Veritone Roller Coaster
Veritone Inc. (Nasdaq: VERI) shares nosedived after the Costa Mesa-based company recently priced a public offering of about 1.7 million shares at $18.
Investors on June 21, the day pricing was announced, sent shares down 16.2%.
Veritone, which is trying to crack into the booming and trendy artificial intelligence segment, plans to use the proceeds for working capital and general corporate purposes, including research and development, capital expenditures, and sales, marketing and administrative expenses, according to a prospectus filing.
Its share price, trading around $18, has swung wildly since the company went public in May 2017, and is down 22.6% this year to a market value of about $295 million—miles from its intraday high of $74.92 and a $1.1 billion market value on Sept. 27, 2017.

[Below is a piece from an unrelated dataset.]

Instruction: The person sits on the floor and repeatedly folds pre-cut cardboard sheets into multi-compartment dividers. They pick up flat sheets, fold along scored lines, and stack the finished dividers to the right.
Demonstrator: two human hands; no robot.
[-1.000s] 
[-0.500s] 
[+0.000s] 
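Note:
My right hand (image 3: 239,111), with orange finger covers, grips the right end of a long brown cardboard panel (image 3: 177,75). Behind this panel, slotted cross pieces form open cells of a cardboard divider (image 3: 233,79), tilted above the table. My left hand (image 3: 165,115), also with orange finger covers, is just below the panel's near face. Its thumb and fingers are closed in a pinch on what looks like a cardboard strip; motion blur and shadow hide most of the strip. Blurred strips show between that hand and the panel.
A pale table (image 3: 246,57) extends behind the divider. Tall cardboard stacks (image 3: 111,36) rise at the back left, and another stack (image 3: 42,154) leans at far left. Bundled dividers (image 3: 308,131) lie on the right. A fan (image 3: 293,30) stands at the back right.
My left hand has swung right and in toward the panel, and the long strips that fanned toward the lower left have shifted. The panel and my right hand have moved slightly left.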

Acacia, Veritone’s biggest shareholder with about 31% of capital stock, is along for the ride. Its $54 million bet, which includes warrants and convertible debt, looked great out of the gate, leading to a profit of $159 million in the third quarter last year.

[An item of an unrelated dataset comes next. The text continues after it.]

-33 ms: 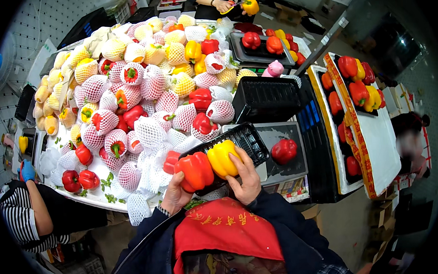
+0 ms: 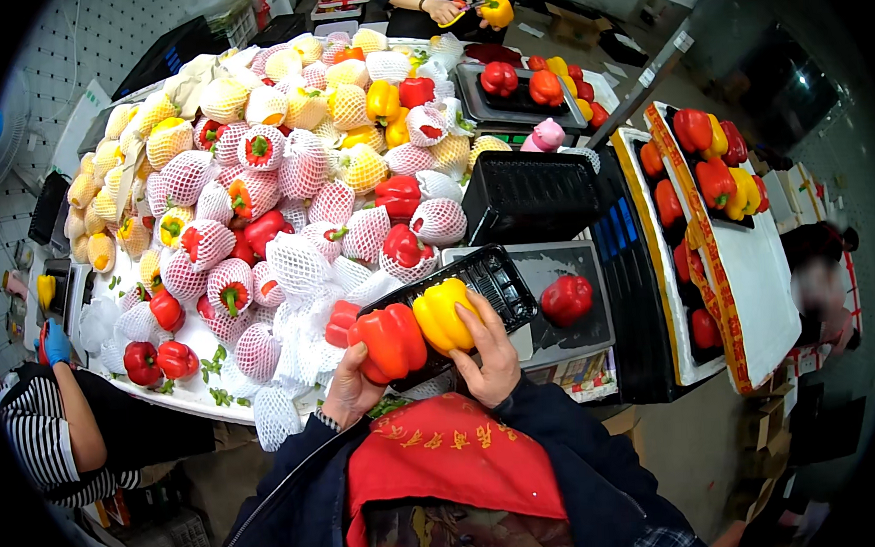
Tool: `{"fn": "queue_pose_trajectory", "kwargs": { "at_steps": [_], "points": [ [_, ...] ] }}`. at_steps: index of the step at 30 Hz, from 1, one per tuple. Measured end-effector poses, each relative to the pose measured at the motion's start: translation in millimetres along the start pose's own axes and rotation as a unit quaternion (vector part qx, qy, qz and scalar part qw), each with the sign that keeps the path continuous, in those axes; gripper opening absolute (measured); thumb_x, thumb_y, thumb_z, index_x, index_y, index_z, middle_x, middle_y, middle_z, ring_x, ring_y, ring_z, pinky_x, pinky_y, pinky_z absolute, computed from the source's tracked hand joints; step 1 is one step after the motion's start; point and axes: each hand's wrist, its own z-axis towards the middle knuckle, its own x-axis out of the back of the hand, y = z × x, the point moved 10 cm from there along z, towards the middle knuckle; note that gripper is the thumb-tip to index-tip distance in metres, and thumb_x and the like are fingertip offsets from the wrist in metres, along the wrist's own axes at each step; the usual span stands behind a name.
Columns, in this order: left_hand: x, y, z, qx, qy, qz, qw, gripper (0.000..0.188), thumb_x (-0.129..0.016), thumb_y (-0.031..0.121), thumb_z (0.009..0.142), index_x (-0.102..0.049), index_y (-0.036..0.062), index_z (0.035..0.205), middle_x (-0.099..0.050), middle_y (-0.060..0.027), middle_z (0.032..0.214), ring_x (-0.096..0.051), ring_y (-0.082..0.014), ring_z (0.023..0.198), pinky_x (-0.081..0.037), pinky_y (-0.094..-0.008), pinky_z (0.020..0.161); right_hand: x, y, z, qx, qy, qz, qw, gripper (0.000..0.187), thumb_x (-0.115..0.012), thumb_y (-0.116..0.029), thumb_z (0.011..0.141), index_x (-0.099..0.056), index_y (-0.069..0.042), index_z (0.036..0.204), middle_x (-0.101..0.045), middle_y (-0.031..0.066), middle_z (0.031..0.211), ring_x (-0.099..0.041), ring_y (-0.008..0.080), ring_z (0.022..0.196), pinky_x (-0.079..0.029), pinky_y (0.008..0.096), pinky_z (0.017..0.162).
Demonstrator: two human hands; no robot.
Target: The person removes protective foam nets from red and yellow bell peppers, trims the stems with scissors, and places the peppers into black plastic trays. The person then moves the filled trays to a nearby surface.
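My left hand (image 2: 348, 389) is closed around the near end of an orange-red bell pepper (image 2: 389, 339). My right hand (image 2: 490, 359) grips a yellow bell pepper (image 2: 442, 315), fingers over its top and thumb below. Both peppers lie side by side in a black plastic tray (image 2: 506, 277), tilted in front of me. Another red pepper (image 2: 340, 323) shows at the tray's left end, partly hidden. Bare ribbed tray is visible right of the yellow pepper. A single red pepper (image 2: 566, 300) rests on a grey flat surface (image 2: 587, 340) to the right.
Peppers in foam nets (image 2: 306, 166) are heaped across the white table's left and middle. Stacked black trays (image 2: 531, 193) stand ahead; white foam boxes (image 2: 759, 294) with filled trays stand right. Across the table, a person's hands (image 2: 444, 10) hold scissors and a yellow pepper; another person's gloved hand (image 2: 56, 342) is left.
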Motion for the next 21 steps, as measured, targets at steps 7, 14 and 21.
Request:
{"fn": "queue_pose_trajectory", "kwargs": {
  "at_steps": [7,14,21],
  "points": [
    [43,-5,10,-0.005,0.002,-0.057,0.998,0.069,-0.08,0.036,0.081,-0.052,0.0102,0.139,-0.061,-0.0083,0.135,-0.058,-0.0271,0.125,-0.042,-0.0476,0.111,76,20,11,0.007,0.06,-0.204,0.977,0.057,-0.074,-0.012,0.08,-0.057,-0.003,0.133,-0.052,0.0238,0.139,-0.046,0.0458,0.131,-0.038,0.0517,0.11],
    [56,-10,18,0.011,0.014,-0.034,0.999,0.073,-0.08,0.041,0.08,-0.052,0.0107,0.14,-0.062,-0.0069,0.136,-0.059,-0.0262,0.125,-0.042,-0.0473,0.111,130,146,-23,-0.284,-0.063,-0.305,0.907,0.059,-0.077,-0.033,0.081,-0.054,-0.014,0.132,-0.052,0.0228,0.13,-0.061,0.0448,0.107,-0.053,0.0476,0.09],
    [52,-10,14,0.019,0.005,-0.027,0.999,0.068,-0.078,0.037,0.082,-0.052,0.011,0.139,-0.062,-0.007,0.135,-0.059,-0.0259,0.125,-0.042,-0.047,0.112,152,125,-71,-0.318,0.01,-0.236,0.918,0.067,-0.079,-0.014,0.071,-0.055,-0.01,0.134,-0.057,0.0199,0.127,-0.058,0.0395,0.116,-0.049,0.043,0.099]
  ]
}}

It’s fizzled since, losing $151 million of the gains.
In the first quarter, Veritone posted record quarterly revenue of $4.4 million, up nearly 42% year-over-year and beating Yahoo Finance analyst consensus of $3.9 million. Its aiWARE platform generated licensing revenue of $1.3 million, up 506% and the first time it crossed the million-dollar benchmark. More than 70 customers use its software, which allows companies to track advertisements and media comments in real time, up from 25 year-over-year.

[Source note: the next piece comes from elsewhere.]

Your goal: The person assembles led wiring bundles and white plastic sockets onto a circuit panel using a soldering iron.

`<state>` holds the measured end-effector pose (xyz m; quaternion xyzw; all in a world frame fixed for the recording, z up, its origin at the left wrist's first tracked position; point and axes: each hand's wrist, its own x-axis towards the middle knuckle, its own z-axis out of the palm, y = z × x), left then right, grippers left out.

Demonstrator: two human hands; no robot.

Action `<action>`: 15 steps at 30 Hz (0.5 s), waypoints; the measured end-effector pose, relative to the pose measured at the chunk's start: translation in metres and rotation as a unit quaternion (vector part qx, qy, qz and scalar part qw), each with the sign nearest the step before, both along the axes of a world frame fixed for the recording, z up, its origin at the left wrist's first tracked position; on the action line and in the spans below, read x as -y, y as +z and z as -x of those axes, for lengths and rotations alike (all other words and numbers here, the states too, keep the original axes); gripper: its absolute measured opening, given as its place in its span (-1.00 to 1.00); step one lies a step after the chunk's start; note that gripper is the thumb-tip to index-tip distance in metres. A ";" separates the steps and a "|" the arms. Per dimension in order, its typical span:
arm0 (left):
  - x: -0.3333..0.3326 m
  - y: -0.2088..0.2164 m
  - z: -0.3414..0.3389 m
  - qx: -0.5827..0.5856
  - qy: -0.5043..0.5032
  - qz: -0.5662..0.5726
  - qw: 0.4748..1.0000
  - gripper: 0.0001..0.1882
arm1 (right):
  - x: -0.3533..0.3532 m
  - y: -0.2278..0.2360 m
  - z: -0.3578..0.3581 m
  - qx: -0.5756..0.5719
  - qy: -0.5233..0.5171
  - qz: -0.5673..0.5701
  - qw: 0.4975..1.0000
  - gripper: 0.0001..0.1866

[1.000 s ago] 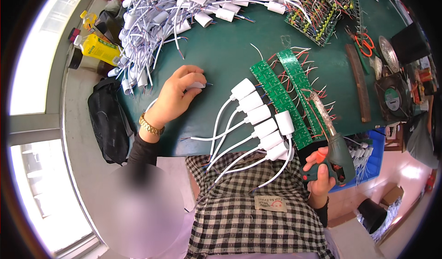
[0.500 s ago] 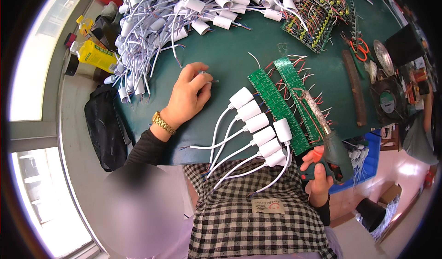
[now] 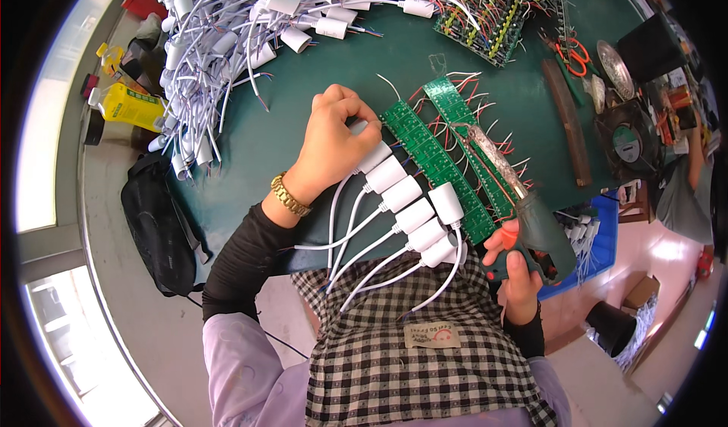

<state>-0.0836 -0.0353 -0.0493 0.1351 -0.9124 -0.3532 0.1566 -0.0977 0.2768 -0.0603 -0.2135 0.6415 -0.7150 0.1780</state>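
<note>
- Fingers of the left hand are curling closed around a white cylindrical plastic lamp socket, near the middle of the green desk.
- The right hand is gripping a dark green soldering gun, whose tip is lying over the long green circuit strips by the desk's near edge.
- Risk, judging from this: the gun's tip, being so close, could scorch the strips' thin wires if it slides.

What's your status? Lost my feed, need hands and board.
Left hand closed on a white socket beside the green circuit board. Right hand grips soldering gun, tip over board. Loose white sockets piled upper left.
</note>
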 end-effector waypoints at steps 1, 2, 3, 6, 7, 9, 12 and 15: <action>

But its traditional media-buying business accounted for 70.4% of revenue, or $3.1 million.Â
Veritone reported an operating loss of $13 million, or 81 cents per share, widely missing a forecasted loss of 73 cents, or $11.8 million. Operating expenses increased 79% to $17.1 million, driven by higher headcount to “expand its business and enhance its AI platform.” The expense increase also included $2.5 million in stock-based compensation, the same as in the fourth quarter.
The company ended the first quarter with 225 employees, 69 in research and development.
Blizzard Alum to LA
Paul Sams, former president and chief operating officer of Irvine-based Blizzard Entertainment Inc., has taken a senior role at Damage LA LLC in Los Angeles.
Sams, who moved to Austin, Texas, three years ago after leaving Blizzard, was named partner and is a co-founder of the marketing and creative agency, which focuses on the red-hot esports segment.
Agency client Gen.G esports runs the Seoul Dynasty team in Blizzard’s Overwatch League, which debuted in January at its esports arena at Burbank Studios.
Damage LA, established two years ago, is relaunching with capital to expand, said the Esports Observer.
Sams, who spent 20 years at Blizzard, played a key role in guiding the company from 50 employees to more than 4,000 as its market value soared past $5 billion.
He also serves as lead strategic adviser at Irvine-based game developer Ready at Dawn.